В комнату Розанова вступил человек, остриженный по-купечески, в длиннополом коричневом сюртуке, с цепочкою гранатного бисера по жилету и в узких шароварах, заправленных в козловые сапоги. Лицо гостя напоминало лица охотников в княжеской охоте киевского Ярославова собора.
— Рекомендую вам, Розанов: Пармен Семенрвич Канунников, главноуправляющий делами нашего подрядчика, древнего обычая поборник, — проговорил Лобачевский.
— Просим быть знакомыми, — произнес Канунников, протягивая свою руку плашмя к Розанову.
Они познакомились.
— Ты говори о древнем-то, — начал Канунников, усаживаясь против Лобачевского и пригладив подстриженные надо лбом волосы, — а какое теперича скудоумие, я тебе скажу, я слышал.
— Ну!
— Слышал, сударь ты мой, я такие речи, что уж ни старого, ни нового, никакого закона не надо.
— Да.
— Скудоумие, — говорю.
— Где ж это ты слышал, Пармен Семенович?
— Да так, у нашего частного майора именинишки были, так там его сынок рассуждал. «Никакой, говорит, веры не надо. Еще, говорит, лютареву ересь одну кое время можно попотерпеть, а то, говорит, не надыть никакой. Так вот ты и говори: не то что нашу, а и вашу-то, новую, и тое под сокрытие хотят, — добавил, смеясь, Канунников. — Под лютареву ересь теперича всех произведут.
— Что ты их, молокососов, слушаешь? — шутя произнес Лобачевский.
— О! исправди не слушать их? — лукаво улыбаясь, спросил Канунников. — Ну, будь по-твоему: будь они неладны, не стану их слушать. Спасибо, научил. Так я, брат, и хлеба-соли им теперь не дам, а тебя с товарищем попотчую. Послезавтра моя баба именины справляет; приезжайте вечером пирога поесть.
— Если можно будет.
— Вечером-то?
— А, вечером; я не расслышал. Вечером буду.
— А вы, новый барин? — отнесся Канунников к Розанову.
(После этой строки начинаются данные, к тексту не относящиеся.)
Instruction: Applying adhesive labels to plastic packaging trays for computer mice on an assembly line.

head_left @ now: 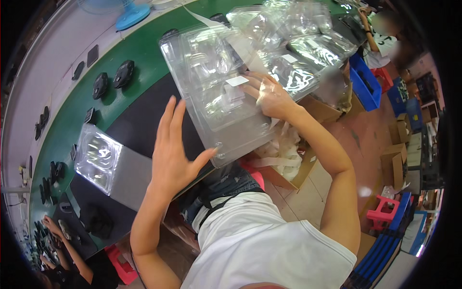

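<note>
A stack of clear plastic clamshell packages lies before me at the table's front edge. Above its middle, my right hand is closed, with a small white label at its fingertips. A paler rectangle, perhaps a reflection or another label, shows in the plastic just below. My left hand is raised beside the packages' left edge, fingers stretched and thumb apart, holding nothing. A pale paper strip runs across the far part of the packages, behind my right hand.
More clear packages are heaped at the far right. Left of me lies another clear package. Black devices sit along the green table. A blue bin and cardboard box stand right. Other people work at far right and lower left.
</note>
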A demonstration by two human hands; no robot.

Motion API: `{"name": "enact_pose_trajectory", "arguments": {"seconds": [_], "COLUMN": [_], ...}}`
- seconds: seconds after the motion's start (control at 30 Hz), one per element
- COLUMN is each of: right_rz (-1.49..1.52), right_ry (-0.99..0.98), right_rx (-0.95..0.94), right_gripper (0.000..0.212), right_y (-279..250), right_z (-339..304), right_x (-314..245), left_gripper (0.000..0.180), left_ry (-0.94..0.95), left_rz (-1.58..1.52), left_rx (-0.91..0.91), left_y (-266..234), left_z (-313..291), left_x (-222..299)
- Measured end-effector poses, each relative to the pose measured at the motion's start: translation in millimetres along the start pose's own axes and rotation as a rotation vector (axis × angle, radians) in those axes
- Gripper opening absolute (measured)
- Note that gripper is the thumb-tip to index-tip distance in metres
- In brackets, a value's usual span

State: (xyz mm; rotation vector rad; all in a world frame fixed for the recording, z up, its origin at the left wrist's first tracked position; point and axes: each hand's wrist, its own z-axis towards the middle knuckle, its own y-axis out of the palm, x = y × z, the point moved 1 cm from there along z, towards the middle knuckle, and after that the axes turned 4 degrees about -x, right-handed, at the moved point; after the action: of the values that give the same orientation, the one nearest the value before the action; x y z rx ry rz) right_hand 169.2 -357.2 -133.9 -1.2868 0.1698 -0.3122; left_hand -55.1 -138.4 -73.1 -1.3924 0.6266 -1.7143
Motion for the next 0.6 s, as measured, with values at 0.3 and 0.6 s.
{"name": "enact_pose_trajectory", "arguments": {"seconds": [0.3,0.6], "right_rz": [-0.19,0.108], "right_ry": [0.148,0.419], "right_rx": [0.363,0.205], "right_gripper": [0.055,0.099], "right_y": [-23.7,-23.8], "right_z": [1.5,15.7], "right_x": [-2.6,-10.2], "left_gripper": [0.057,0.022], "left_ry": [0.225,0.198], "left_rz": [-0.023,-0.012], "left_rx": [0.313,0.39], "left_y": [62.6,51.4], "left_z": [82.6,88.3], "left_x": [-63.1,-68.4]}}
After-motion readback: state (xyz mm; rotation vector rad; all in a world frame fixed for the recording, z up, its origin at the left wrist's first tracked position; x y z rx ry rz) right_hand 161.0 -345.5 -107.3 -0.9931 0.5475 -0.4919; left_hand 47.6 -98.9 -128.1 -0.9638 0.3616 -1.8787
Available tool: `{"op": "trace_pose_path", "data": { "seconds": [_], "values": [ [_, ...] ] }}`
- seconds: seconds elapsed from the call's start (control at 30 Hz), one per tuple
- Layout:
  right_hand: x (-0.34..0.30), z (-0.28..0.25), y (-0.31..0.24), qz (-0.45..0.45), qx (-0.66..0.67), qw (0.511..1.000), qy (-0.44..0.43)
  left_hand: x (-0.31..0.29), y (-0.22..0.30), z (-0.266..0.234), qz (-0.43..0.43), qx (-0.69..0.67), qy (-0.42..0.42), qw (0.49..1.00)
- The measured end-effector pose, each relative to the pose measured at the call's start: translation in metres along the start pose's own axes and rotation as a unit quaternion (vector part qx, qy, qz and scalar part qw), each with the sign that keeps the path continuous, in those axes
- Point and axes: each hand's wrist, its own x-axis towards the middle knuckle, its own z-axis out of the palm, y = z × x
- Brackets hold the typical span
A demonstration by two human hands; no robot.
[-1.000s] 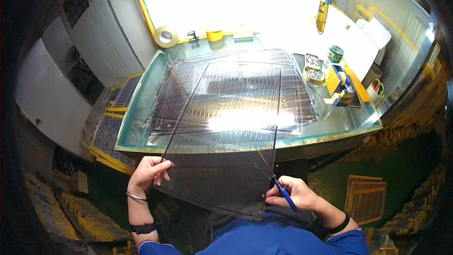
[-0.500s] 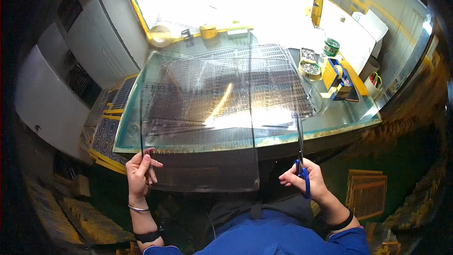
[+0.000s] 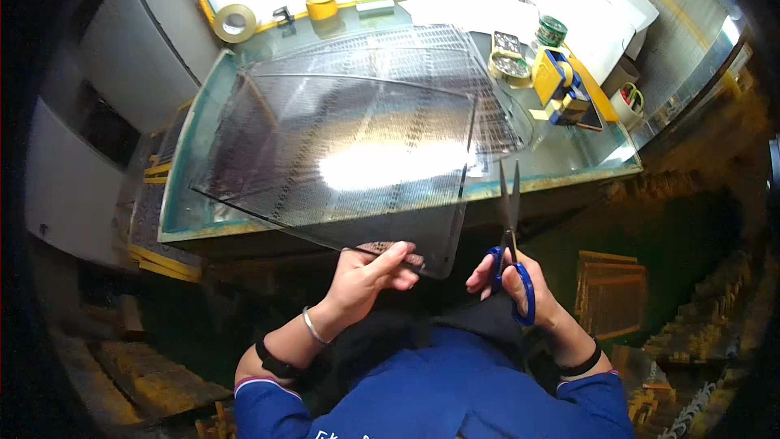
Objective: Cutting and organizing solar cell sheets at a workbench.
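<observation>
My left hand [image 3: 370, 276] pinches the near edge of a dark see-through sheet [image 3: 390, 219], close to its right corner, with some fingers showing through it from beneath. A dark border lines the sheet, which lies aslant over the glass-topped table [image 3: 561, 171]; its near corner hangs past the front edge. Beneath it lie other sheets with a dense printed pattern [image 3: 439, 39]. Just right of the sheet, my right hand [image 3: 520, 280] grips scissors [image 3: 509, 211] by their blue handles. The blades point away from me, slightly apart, and appear clear of the sheet.
On the table's right stand a tape dispenser [image 3: 556, 81], a tin of small pieces [image 3: 509, 71] and a green roll [image 3: 551, 30]. Along the back are a tape roll [image 3: 235, 23] and a yellow roll [image 3: 322, 10]. Framed panels [image 3: 611, 293] lean at lower right.
My left hand has moved right along with the sheet's near edge, and the sheet has turned to a slant. The scissors have come away from the sheet's right edge, and their blades now stand apart.
</observation>
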Motion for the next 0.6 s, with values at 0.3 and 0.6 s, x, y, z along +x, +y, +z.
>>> {"op": "trace_pose_path", "data": {
  "seconds": [0.3,0.6],
  "values": [
    [-0.035,0.004,0.029,0.141,0.054,0.988,-0.012,0.027,-0.031,0.042,0.101,-0.072,0.042,0.991],
    [-0.035,0.01,0.034,0.139,0.145,0.979,-0.042,0.035,-0.03,0.036,0.091,-0.092,0.064,0.989]
  ]
}}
— Покорно вас благодарю, и я буду.
— Ну вот. Вы, милостивый государь, с нами познакомьтесь. Мы хоша и мужики пишемся, ну мы людей понимаем, какой сорт к чему относится. Мы тебя не обидим… только нас не обидь, — опять усмехнувшись, докончил Канунников.
— Приезжай, — продолжал он. — У нас тоже барышни наши будут; позабавитесь, на фортепьяне сыграют. Имеем эти забавки-то. Хоть и не достоит было, да что ты с ними, с бабами-то, поделаешь! В мире живя, греха мирского огребатися по всяк час не можно.
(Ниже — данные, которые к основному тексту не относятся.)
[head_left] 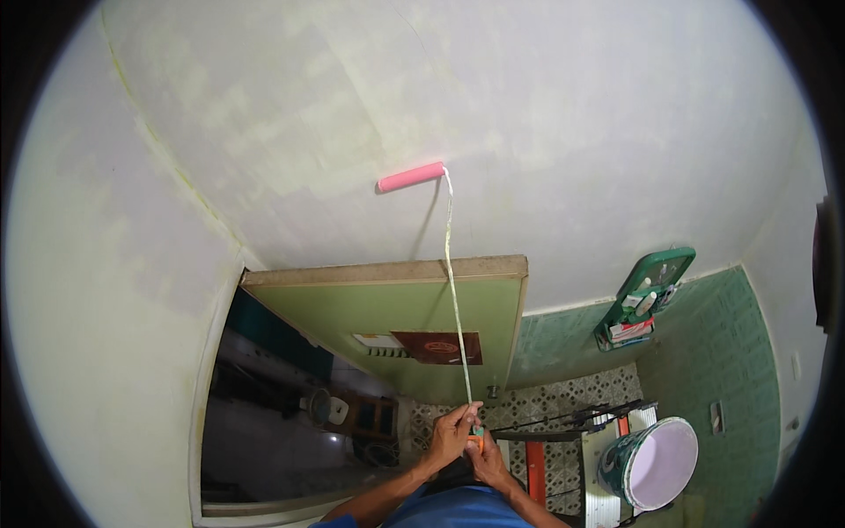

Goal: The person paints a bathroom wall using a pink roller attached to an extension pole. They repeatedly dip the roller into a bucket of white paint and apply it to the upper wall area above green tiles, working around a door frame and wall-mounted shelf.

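Observation:
A paint roller with a pink sleeve (pixel 412 177) rests against the pale, patchily painted wall (pixel 563 123). Its long, thin, paint-spattered rod (pixel 454 282) runs down to my two hands. My left hand (pixel 451 433) is wrapped round the lower end of the rod. Just below and to the right, my right hand (pixel 487 459) grips the orange handle (pixel 476 437) of the roller. Some of the fingers of both hands hide one another around the handle.
A green door (pixel 405 304) stands open below the roller, beside a dark doorway. At lower right a bucket of pale paint (pixel 662 465) sits on a ladder-like stand (pixel 603 466). A green mirror shelf (pixel 647 295) with toiletries hangs on the wall. Patterned tiles (pixel 581 385) cover the floor.

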A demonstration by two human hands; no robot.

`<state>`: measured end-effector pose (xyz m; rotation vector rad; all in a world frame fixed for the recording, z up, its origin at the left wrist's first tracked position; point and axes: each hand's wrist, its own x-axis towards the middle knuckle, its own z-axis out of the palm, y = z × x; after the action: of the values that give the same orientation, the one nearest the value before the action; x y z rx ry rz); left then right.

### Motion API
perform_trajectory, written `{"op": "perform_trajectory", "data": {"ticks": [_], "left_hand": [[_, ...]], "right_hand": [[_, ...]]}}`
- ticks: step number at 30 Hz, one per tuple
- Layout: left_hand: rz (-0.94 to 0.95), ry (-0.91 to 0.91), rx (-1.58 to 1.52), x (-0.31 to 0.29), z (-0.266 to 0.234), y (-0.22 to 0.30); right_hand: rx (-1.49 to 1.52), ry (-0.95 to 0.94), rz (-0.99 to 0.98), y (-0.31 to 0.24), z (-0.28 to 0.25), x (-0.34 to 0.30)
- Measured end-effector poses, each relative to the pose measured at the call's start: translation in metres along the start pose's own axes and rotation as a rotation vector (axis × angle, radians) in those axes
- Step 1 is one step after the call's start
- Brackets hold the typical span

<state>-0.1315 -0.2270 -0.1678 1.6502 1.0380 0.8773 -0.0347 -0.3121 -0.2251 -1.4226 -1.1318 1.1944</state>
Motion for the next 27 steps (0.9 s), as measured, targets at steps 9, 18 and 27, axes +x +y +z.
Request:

— Только вот, Розанов, если вас Пармен Семенович позовет лечить у себя кого-нибудь, так уж, предупреждаю вас, не ездите, — сказал Лобачевский.
— Экой язвительный барин! Ты его не слушай, — отшучивался Канунников.
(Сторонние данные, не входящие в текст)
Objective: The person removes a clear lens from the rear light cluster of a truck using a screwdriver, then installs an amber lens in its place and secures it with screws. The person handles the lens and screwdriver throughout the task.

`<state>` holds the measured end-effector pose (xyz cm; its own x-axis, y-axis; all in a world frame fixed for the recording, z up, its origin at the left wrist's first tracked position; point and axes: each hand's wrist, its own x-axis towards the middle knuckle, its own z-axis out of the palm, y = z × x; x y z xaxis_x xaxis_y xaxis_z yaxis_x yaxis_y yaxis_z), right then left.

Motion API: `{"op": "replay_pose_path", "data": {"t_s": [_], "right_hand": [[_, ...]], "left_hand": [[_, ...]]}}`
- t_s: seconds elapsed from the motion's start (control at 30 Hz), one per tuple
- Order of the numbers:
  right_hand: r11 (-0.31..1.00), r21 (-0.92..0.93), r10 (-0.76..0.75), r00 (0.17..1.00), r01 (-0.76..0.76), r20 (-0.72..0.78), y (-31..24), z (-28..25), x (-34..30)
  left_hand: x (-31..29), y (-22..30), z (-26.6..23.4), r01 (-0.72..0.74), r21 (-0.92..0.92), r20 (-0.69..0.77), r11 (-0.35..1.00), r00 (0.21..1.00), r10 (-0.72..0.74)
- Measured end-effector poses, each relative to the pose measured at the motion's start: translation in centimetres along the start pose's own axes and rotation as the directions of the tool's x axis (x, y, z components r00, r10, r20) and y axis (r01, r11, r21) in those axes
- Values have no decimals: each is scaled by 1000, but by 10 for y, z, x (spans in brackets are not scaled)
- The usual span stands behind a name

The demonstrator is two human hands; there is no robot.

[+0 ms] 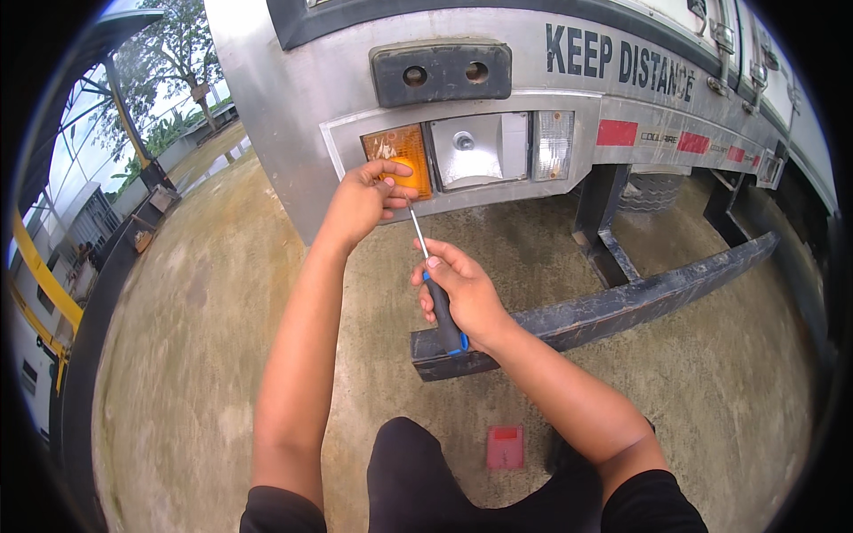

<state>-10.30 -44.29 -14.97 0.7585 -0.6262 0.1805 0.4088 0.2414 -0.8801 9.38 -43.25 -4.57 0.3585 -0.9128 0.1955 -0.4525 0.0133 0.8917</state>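
My right hand [458,289] is closed round a screwdriver [442,311] with a black and blue handle, its thumb and a finger at the base of the metal shaft. The shaft slants up and left, and its tip reaches the fingers of my left hand [362,202]. That hand is bent in a pinch in front of the amber lens [395,155]; whatever small thing it may hold is too small to make out. Right of the amber lens is an uncovered lamp housing [480,149] with a bulb in a shiny reflector, then a clear ribbed lens [554,145].
The lamps sit in the metal rear panel [293,115] of a truck, below a black rubber bumper block [442,73]. A dark steel bar [604,311] runs low to the right. A red, square lens-like piece [506,449] lies on the concrete floor [195,355] by my knees.
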Motion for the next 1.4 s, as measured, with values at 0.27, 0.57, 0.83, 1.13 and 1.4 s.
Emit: {"op": "replay_pose_path", "data": {"t_s": [0.27,0.57,0.83,1.13,1.4], "right_hand": [[997,-48,56,997,-58,-57,4,-3,6],[994,80,84,993,-77,-86,-1,9,12],[942,335,98,975,-27,-198,-6,41,21],[947,322,77,980,-13,-185,-8,35,29],[991,-76,84,949,-112,-304,-34,48,-4]], "left_hand": [[4,6,-6,-164,415,-80,895,973,215],[6,1,-7,-212,413,-69,886,962,262],[9,-1,-19,-307,486,28,818,941,337],[-29,-35,10,370,-526,354,765,914,-199],[-10,-61,31,413,-777,322,475,909,-264]]}}
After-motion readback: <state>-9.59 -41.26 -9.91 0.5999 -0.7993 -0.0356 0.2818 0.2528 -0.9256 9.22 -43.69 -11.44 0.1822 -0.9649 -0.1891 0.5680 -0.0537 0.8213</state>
— Как же! Капустой больных кормит, у женщины молока нет, а он кормить ребенка велит, да и лечи, говорит.
— Ишь, ишь! Каково врет речисто, — опять улыбаясь и кивая на Лобачевского, произнес Пармен Семенович.
— А что ж, не правда? Согласился ты взять кормилицу?
— Барин! барин! что ты это поешь-то? Какие такие в нашем звании кормилицы полагаются? Это у вас кормилицы. В законе сказано: «сосцы матэрэ моэя, ими же воспита мя». Ну, что ж ты можешь против закона?
— Ну вот и толкуйте с ним!
— «Толкуй больной с подлекарем», — проговорил, вставая, Канунников. — У меня еще делов и боже мой. Прощайте. Прощай, лукавый рабе, — отнесся он к Лобачевскому. — Молокососов-то не одобряешь, а сам такой же, только потаенный. Потаенный, — шутил он, тряся руку молодому медику. — Волки, все вы волки, отличные господа перед господом. А ты, новый барин, древности тоже сопротивник?
— Я ни древней, ни новой не порочу, — отвечал Розанов.
— Значит, ты опытный, а те-то неиспытанные. Прощайте, — произнес он и до самых ворот больницы донес на лице насмешливую улыбку.
У Пармена Семеновича был собственный двухэтажный дом у Введенья в Барашах. Когда Розанов с Лобачевским подъехали к этому дому, из него во все окна глядел теплый, веселый свет.
Вечеринка уже началась.
Пармен Семенович встречал гостей в передней, жал им руки, приветливо кланялся и разводил, кого в зал и в гостиную, где был собран женский пол и несколько мужчин помоложе, а кого прямо на лестницу, в собственные покои Пармена Семеновича с его холостым сыном.
Лобачевского и Розанова он провел в гостиную и представил своей сожительнице, толстой особе в повязочке, с черными зубами и добродушно-глупым лицом.
— Нюра! Нюрочка! Шаша! — позвал Пармен Семенович, подойдя к двери, и на этот зов предстали две весьма миловидные девушки, одна на вид весьма скромная, а другая с смелыми, лукавыми глазками, напоминающими глаза отца, но обе во вкусе так называемого «размое-мое».